The total consumption of urea is about 30 million tonnes annually, including 22 million tonnes indigenous and 8 million tonnes of imported product. Since, all of this is sold by manufacturers/importers at a low ‘controlled’ price, excess of cost of production/import and distribution is reimbursed to them as subsidy. Subsidy payments are R38,200 crore on domestic and R12,300 crore on imported urea (2016-17).
Given huge gap between price at which urea is available in the international market and its subsidised price on sale to farmers, chemical industries in India and neighbouring countries of Bangladesh, Nepal, Sri Lanka have a strong incentive to grab subsidised urea. Indeed, this is happening on a gargantuan scale. The diversion was estimated to be 30-40%.
Of total urea consumption 30 million tonnes, at 30% the quantum of diversion is 9 million tonnes. But, this could not have been at the cost of farmers as a scenario of their requirements remaining unmet year after year is unsustainable (in fact, unthinkable). In other words, urea consumed by farmers in India is 21 million tonne even as balance 9 million tonnes was meant for use in chemical factories et al (though camouflaged under supplies to former). With this diversion stopped (as claimed), the demand is only 21 million tonne.
The demand could be even lower if one considers the effect of improvement in its use efficiency due to use of neem-coated urea. Even assuming 20% increase in efficiency, farmers can manage with 16.8 million tonne of urea (21×0.8) to achieve same level of crop output. Given domestic production of 22 million tonnes, India would have a surplus of 5.2 million tonnes annually.
There won’t be any need for urea import (as against 8 million tonnes annually at present). This will entail a clear subsidy saving of R12,300 crore (allocation for 2016-17). Add to this further saving of about R7,700 crore due to increase in efficiency of use (R38,200 crore subsidy on domestic urea x 0.2), the total saving in subsidy would be R20,000 crore annually.
Prompted by extant high deficit, the government has been desperately looking for all possible options to increase supply viz., exploring setting up of joint ventures abroad (it is scouting for opportunities in Iran, Qatar, etc, where gas is available in abundance), setting up new projects in India and revival of sick fertiliser plants compelled to rope in even cash rich public sector undertakings (PSUs) from other sectors viz., oil, power and coal such as IOCL, NTPC, CIL (e.g., early this year, the cabinet approved revival projects of Sindri and Gorakhpur under Fertiliser Corporation of India Limited with the help of these PSUs). This can be avoided in a changed scenario of surplus.

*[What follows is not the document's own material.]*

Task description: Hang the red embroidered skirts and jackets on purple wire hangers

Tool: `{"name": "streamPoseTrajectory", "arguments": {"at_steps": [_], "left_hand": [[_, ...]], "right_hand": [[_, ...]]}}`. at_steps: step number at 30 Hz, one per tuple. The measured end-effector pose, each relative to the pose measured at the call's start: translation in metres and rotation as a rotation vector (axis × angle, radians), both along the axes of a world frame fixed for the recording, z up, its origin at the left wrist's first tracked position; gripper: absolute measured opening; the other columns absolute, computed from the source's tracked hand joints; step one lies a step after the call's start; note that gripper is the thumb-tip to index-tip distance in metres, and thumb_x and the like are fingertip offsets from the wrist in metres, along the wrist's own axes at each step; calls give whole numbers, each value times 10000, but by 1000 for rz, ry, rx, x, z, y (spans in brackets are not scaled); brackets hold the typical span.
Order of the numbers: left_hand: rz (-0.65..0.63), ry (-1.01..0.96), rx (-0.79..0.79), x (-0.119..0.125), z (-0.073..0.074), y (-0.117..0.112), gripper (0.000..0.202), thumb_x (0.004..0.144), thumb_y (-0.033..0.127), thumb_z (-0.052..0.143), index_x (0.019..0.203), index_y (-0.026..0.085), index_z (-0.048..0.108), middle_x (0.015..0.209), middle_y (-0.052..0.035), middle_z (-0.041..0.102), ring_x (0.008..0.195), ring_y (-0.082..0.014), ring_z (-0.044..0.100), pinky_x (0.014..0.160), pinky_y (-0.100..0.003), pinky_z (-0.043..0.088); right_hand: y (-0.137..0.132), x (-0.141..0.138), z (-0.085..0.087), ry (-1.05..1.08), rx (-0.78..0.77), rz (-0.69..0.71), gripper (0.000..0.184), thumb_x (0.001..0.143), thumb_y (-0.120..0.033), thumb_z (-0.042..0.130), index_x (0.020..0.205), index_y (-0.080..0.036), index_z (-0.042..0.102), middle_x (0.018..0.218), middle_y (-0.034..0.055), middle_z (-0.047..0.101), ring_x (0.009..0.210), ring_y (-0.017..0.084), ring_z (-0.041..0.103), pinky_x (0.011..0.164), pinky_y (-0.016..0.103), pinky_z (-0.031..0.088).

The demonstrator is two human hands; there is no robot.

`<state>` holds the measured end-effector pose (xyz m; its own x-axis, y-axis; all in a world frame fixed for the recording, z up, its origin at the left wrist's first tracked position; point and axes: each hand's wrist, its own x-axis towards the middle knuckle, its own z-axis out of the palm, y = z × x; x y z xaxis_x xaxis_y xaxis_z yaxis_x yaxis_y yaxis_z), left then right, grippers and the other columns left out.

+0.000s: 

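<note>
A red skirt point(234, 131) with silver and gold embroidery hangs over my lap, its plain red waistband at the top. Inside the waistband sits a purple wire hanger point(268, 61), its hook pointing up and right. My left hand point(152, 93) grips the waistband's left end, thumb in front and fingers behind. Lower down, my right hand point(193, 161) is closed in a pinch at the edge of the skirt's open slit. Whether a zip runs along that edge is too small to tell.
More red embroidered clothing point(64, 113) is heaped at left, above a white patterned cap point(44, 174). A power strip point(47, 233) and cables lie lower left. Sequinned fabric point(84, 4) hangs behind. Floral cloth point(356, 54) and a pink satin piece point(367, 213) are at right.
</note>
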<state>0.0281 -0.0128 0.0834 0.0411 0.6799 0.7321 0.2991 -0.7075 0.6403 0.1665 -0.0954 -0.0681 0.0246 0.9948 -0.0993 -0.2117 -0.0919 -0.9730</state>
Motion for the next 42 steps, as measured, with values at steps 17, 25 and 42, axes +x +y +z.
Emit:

About 2 million tonnes of urea is imported from a joint venture viz., Oman India Fertilizer Company (OMIFCO) that IFFCO/KRIBHCO—companies in cooperative sector in India—have with Oman Oil Company (OOC) under buy-back arrangements. With indigenous production comfortably place to meet demand, a JV can avail of opportunities in international market fetching better price and returns from investment in that project.
India is hugely short of gas, feedstock used in urea manufacture. Due to this, the industry is forced to import one-third of its gas requirements. Faced with a favourable supply-demand scenario (courtesy neem-coating), the industry can not only avoid increasing dependence on imported LNG but also, reduce current level of import. It can also help in releasing more gas for the fuel starved power sector.
At present, the environment-related problems are in no small measure, due to excessive use of urea and wastage of nearly two-thirds of applied urea via evaporation in to atmosphere or leaching in to soil and water. With neem-coating, much of this wastage will be reduced yielding extra income to farmers (due to reduced spend on fertilisers) on one hand and causing less of environment damage on the other.
Ananth Kumar promises to make India self-sufficient in fertilisers in the next five years. Why wait that long? If, claims made by Team Modi prove true, then we have already achieved it in urea segment along with huge saving in subsidy plus more income for farmers and less damage to environment.
But, everything hinges on how genuine these claims are.